Don't include any picture when you restate the data word for word.

Data segment: Begin

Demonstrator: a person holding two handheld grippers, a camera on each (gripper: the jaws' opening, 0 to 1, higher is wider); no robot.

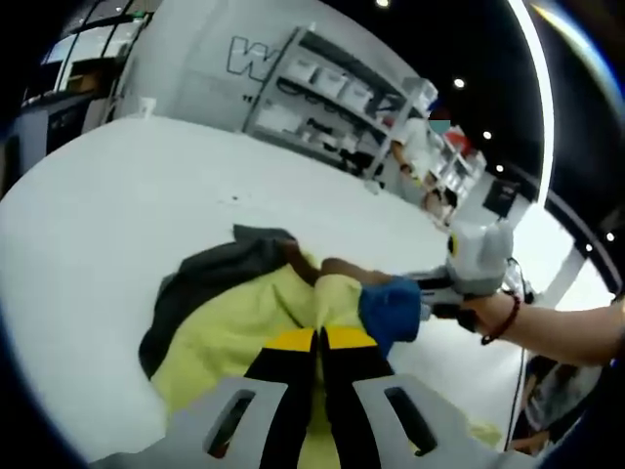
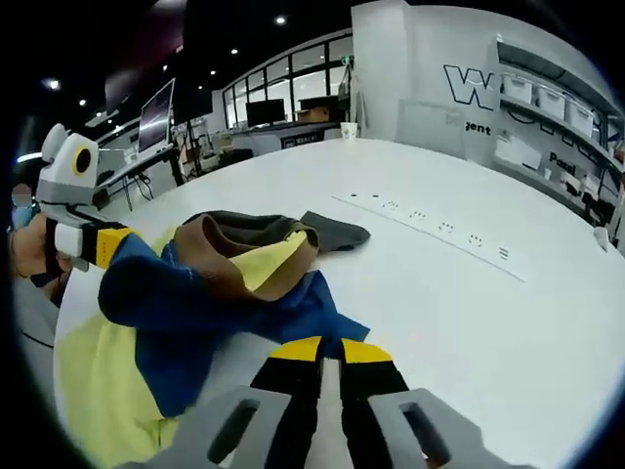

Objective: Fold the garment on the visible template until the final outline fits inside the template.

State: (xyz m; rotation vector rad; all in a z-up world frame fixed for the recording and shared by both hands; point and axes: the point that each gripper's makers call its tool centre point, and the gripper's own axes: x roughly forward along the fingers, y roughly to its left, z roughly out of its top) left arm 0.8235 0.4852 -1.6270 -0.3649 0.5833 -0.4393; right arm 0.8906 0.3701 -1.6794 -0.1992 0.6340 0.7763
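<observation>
One garment (image 1: 249, 313) lies bunched on the white table (image 1: 107, 225), a patchwork of yellow, dark grey, brown and blue panels. In the left gripper view it sits right at the tips of the left gripper (image 1: 319, 340), whose yellow-tipped jaws are pressed together with yellow cloth around them; whether cloth is pinched between them I cannot tell. Across the heap, the right gripper (image 1: 415, 293) comes in from the right, held in a hand (image 1: 485, 315) with a dark red band at the wrist, its tip buried in the blue fold.

In the right gripper view the garment (image 2: 210, 278) spreads to the left of and just ahead of the right gripper (image 2: 329, 350), whose jaws also meet with only a thin seam between; blue cloth reaches to their left tip. The left gripper (image 2: 103, 246) enters at the left edge, touching the blue sleeve. The table (image 2: 469, 313) carries a row of small sockets (image 2: 430, 223). Two grippers, one garment.
</observation>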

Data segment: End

**The answer:**
Demonstrator: a person holding two handheld grippers, a camera on each (gripper: the jaws' opening, 0 to 1, higher is wider); no robot.


Objective: Fold the garment on the visible template until the final outline fits inside the template.

State: (xyz m; rotation vector rad; all in a z-up world frame fixed for the recording and shared by both hands; point and axes: the point that each gripper's makers call its tool centre point, and the gripper's own axes: x roughly forward along the fingers, y roughly to its left, z roughly out of its top) left arm 0.8235 0.4852 -1.6270 -0.3649 0.5833 -0.4393; right arm 0.8906 0.3701 -1.6794 -0.1992 0.6340 0.7763
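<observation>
One garment (image 1: 249, 313) lies bunched on the white table (image 1: 107, 225), a patchwork of yellow, dark grey, brown and blue panels. In the left gripper view it sits right at the tips of the left gripper (image 1: 319, 340), whose yellow-tipped jaws are pressed together with yellow cloth around them; whether cloth is pinched between them I cannot tell. Across the heap, the right gripper (image 1: 415, 293) comes in from the right, held in a hand (image 1: 485, 315) with a dark red band at the wrist, its tip buried in the blue fold.

In the right gripper view the garment (image 2: 210, 278) spreads to the left of and just ahead of the right gripper (image 2: 329, 350), whose jaws also meet with only a thin seam between; blue cloth reaches to their left tip. The left gripper (image 2: 103, 246) enters at the left edge, touching the blue sleeve. The table (image 2: 469, 313) carries a row of small sockets (image 2: 430, 223). Two grippers, one garment.
</observation>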

There is nothing more to the exercise.